Aceitam-se interpretações desta magistral declaração.

 

*A palavra geopolítica não é uma simples contração de geografia política, como pensam alguns, mas sim algo que diz respeito às disputas de poder no espaço mundial e que, como a noção de PODER já o diz (poder implica dominação, via Estado ou não, em relações de assimetria (…).), não é exclusivo da geografia.

-Uma petição contra o acordo UE-Mercosul está disponível aqui.

Comments

  1. Paulo Marques says:

    A vaca voadora produz menos gases poluentes na Amazónia, mesmo tendo que vir de barco. Patetices de quem confunde proteccionismo com soberania e não se importa de ficar à mercê de que sejam bonzinhos connosco.

  2. JgMenos says:

    Ainda não foi desta que se ouviu o apelo à restrição dos consumos na Europa.
    Ainda tão só se requer o oxigénio brasileiro… à borla.

    • Paulo Marques says:

      Como se nível de consumo individual fosse chamado à questão. Para economista, fraquinho.

      • JgMenos says:

        Pois claro, os pópós não são consumo.

        • POIS! says:

          Pois não entendi!

          Os “pópós”? Não quereria dizer os “pipis”? Vindo de V. Exa. até que seria lógico.

        • Paulo Marques says:

          Quer financiar transportes públicos à China? Não? O défice assusta-o? Então esteja caladinho.
          Sim, há coisas muito mais poluentes, já lhe disse.

    • brasucaprobrasil says:

      JMenos

      Oxigénio brasileiro

      Para alem de facho também és Evangélico_Bolsonaro ?

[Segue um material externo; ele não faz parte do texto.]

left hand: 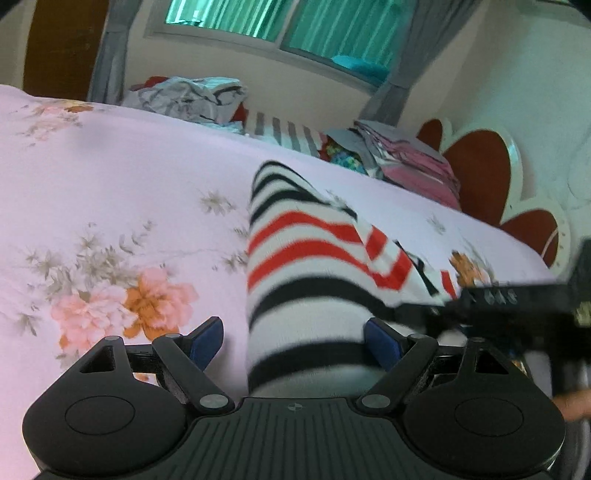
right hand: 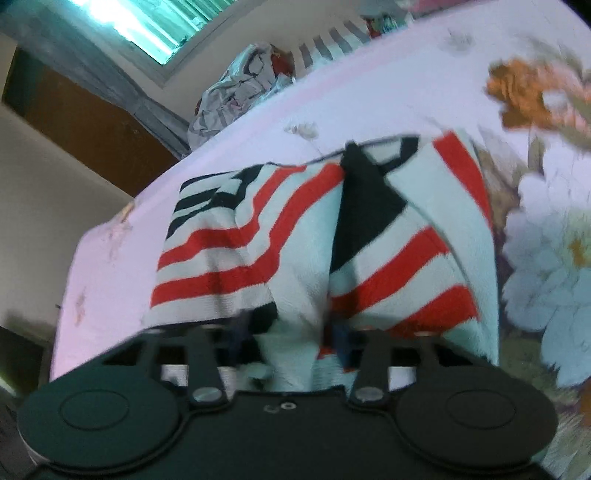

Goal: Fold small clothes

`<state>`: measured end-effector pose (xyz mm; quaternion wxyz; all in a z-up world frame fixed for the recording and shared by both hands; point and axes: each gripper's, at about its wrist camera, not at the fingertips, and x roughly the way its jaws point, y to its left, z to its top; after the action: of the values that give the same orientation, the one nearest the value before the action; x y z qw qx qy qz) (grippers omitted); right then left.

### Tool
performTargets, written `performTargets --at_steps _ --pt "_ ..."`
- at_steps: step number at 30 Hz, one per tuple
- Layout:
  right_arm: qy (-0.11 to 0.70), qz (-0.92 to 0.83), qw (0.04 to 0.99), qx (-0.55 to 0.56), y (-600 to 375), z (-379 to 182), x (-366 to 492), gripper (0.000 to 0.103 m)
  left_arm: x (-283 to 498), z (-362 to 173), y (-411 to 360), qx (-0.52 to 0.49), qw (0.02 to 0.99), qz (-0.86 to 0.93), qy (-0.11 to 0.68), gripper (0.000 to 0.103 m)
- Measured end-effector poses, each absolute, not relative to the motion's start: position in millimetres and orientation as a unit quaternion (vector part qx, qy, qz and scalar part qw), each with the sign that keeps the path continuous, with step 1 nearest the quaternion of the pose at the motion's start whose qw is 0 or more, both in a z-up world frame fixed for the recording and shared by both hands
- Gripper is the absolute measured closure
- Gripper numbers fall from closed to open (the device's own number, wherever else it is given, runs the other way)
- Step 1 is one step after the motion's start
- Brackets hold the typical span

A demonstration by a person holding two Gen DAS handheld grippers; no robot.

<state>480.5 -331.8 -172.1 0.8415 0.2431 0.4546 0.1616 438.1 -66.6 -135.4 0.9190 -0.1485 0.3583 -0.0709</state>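
Right gripper [right hand: 291,350] pinches a bunched edge of the striped garment [right hand: 258,236] lying on the floral bedsheet [left hand: 110,184]; left gripper [left hand: 293,343] spread wide astride its near hem — close squarely, then lift both evenly.

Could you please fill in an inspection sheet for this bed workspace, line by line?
Surface: pink floral bedsheet, fairly smooth.
Job's things: striped garment in red, black and white, lying partly folded on the sheet.
Clutter: crumpled clothes pile and stacked folded clothes at the far edge.
Grippers: left gripper open over the garment's near end; right gripper closed, cloth bunched between its fingers.
Cables: nothing seen.
Surroundings: window, grey curtains, red headboard.
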Motion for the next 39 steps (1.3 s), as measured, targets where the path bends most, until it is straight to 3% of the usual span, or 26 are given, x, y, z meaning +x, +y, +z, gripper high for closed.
performTargets --at_steps 9,16,20,23,26,27,28,29,34,39 --pt "0.353 0.116 0.923 0.095 -347 -124 444 0.083 450 -128 -86 -0.142 0.920 -0.103 0.351 0.020" --pt "0.400 0.092 0.904 0.123 -372 -160 441 0.084 449 -141 -115 -0.091 0.919 -0.117 0.364 0.020" --pt "0.383 0.073 0.912 0.130 -379 -155 425 0.093 450 -140 -110 -0.101 0.915 -0.119 0.373 0.020" --pt "0.391 0.083 0.904 0.149 -382 -157 422 0.093 447 -143 -108 -0.106 0.913 -0.115 0.378 0.020" --pt "0.400 0.095 0.898 0.158 -383 -155 425 0.074 445 -146 -109 -0.104 0.912 -0.113 0.379 0.020" --pt "0.405 0.100 0.893 0.169 -385 -155 426 0.062 445 -146 -109 -0.106 0.912 -0.112 0.380 0.020" --pt "0.409 0.100 0.889 0.179 -386 -155 426 0.043 445 -146 -109 -0.108 0.912 -0.112 0.380 0.020" --pt "0.412 0.099 0.887 0.185 -387 -157 425 0.039 444 -146 -109 -0.108 0.911 -0.112 0.381 0.020" --pt "0.427 0.101 0.882 0.171 -377 -167 415 0.063 442 -147 -109 -0.106 0.911 -0.114 0.382 0.020" --pt "0.418 0.104 0.894 0.124 -368 -150 406 0.069 441 -144 -110 -0.104 0.911 -0.111 0.382 0.020"
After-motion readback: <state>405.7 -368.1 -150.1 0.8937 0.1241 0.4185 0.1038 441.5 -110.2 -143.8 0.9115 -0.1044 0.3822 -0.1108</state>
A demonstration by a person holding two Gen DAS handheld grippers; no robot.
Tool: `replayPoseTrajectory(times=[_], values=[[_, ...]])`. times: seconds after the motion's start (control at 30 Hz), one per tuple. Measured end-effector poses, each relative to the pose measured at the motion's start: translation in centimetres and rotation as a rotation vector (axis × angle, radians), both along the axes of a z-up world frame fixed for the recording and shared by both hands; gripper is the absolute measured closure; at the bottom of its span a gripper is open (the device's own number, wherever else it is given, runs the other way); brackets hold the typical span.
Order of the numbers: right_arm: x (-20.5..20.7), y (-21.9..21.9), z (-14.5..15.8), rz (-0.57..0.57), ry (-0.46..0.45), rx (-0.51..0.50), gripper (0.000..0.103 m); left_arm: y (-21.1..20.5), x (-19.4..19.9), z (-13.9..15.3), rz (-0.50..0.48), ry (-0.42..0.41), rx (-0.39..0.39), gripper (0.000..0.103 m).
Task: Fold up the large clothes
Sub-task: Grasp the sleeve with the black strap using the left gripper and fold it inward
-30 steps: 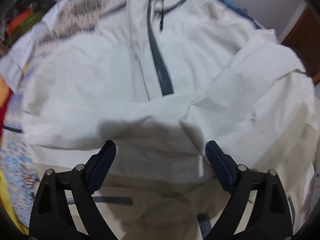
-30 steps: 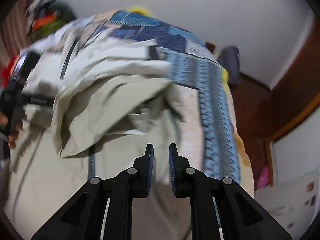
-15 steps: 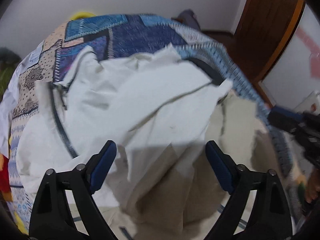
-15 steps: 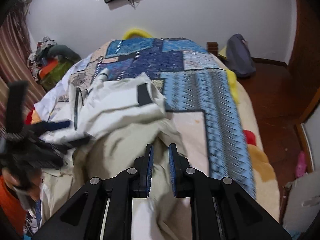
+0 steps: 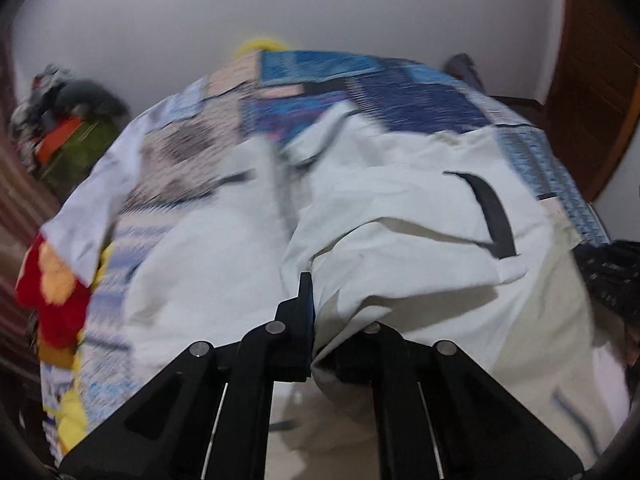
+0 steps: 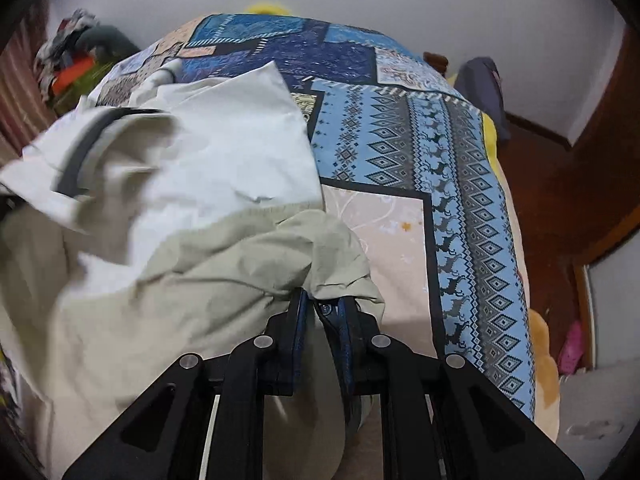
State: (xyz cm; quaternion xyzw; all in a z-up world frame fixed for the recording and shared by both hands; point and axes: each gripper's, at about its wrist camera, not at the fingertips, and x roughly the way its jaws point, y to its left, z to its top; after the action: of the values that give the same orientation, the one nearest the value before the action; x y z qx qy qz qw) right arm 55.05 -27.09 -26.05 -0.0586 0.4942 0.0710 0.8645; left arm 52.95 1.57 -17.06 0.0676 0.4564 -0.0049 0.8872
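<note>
Left hand-held gripper (image 5: 316, 316) closed on a fold of the white jacket (image 5: 400, 216), right hand-held gripper (image 6: 316, 308) closed on its beige hem edge, jacket bunched across the patchwork bedspread (image 6: 400, 120), clothes pile (image 5: 68, 120) beside bed, left.

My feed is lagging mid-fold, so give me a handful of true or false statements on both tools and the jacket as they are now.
1. The left tool is shut on the jacket. True.
2. The right tool hangs open, holding nothing. False: it is shut on beige jacket fabric.
3. The jacket lies on a patterned blue bedspread. True.
4. The jacket is solid red. False: it is white and beige with dark trim.
5. A pile of clothes sits at the far left by the wall. True.
</note>
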Motion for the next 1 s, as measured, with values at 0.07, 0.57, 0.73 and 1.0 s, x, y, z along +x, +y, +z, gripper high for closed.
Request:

      É muita coisa para um guarda livros

  3. Tal & Qual says:

    Muita conversa mas toda a gente quer a bifalhada no prato com batata frita…

    • Ana Moreno says:

      Muita conversa mas o planeta que se lixe, tal & qual.

      • JgMenos says:

        Consome menos, para começar.

        • Ana Moreno says:

          Isso é boa ideia, mas já a pratico há muitos anos. Só falta agora serem criadas as condições políticas e económicas coerentes com o abandono do insano crescimento infinito e com uma economia do bem comum. Só para ser dado um passinho, era bom agregar as externalidades ao preço dessa carne baratucha que tanto querem para cá trazer. A ver quem a compraria, ao preço que teria.

        • Paulo Marques says:

          E quanto consumo menos no pópó por cada passeiozinho de avião dos teus clientes, fofo? E quantos passeios de pópó são as importações “mais baratas” da China por barco? Quantos bifes mirandeses equivalem à soja brasileira?
          Dizia-te para ires pastar, mas nem para leite davas.

      • Tal & Qual says:

        Ana, quantos Kms já fez este mês com o seu carro ?

        • joao lopes says:

          toda gente sabe que isto está tudo lixado,nomeadamente para gerações vindouras,mas ninguém ou quase ninguém abdica do seu confortozinho.Exemplo:correria no natal para comprar carne barata,agora correria para fazer testes covid.consumir é consumir,produzir,ganhar muito dinheiro,e a comida,ela própria,cada vez pior.A agroindústria é uma vergonha

        • Ana Moreno says:

          Qual carro, tal e qual? É que eu não tenho.

          • Tal & Qual says:

            Já estava à espera dessa!
            E não come bifes, nem bacalhau, etc…

    • Paulo Marques says:

      Falar em acções individuais é desconversar.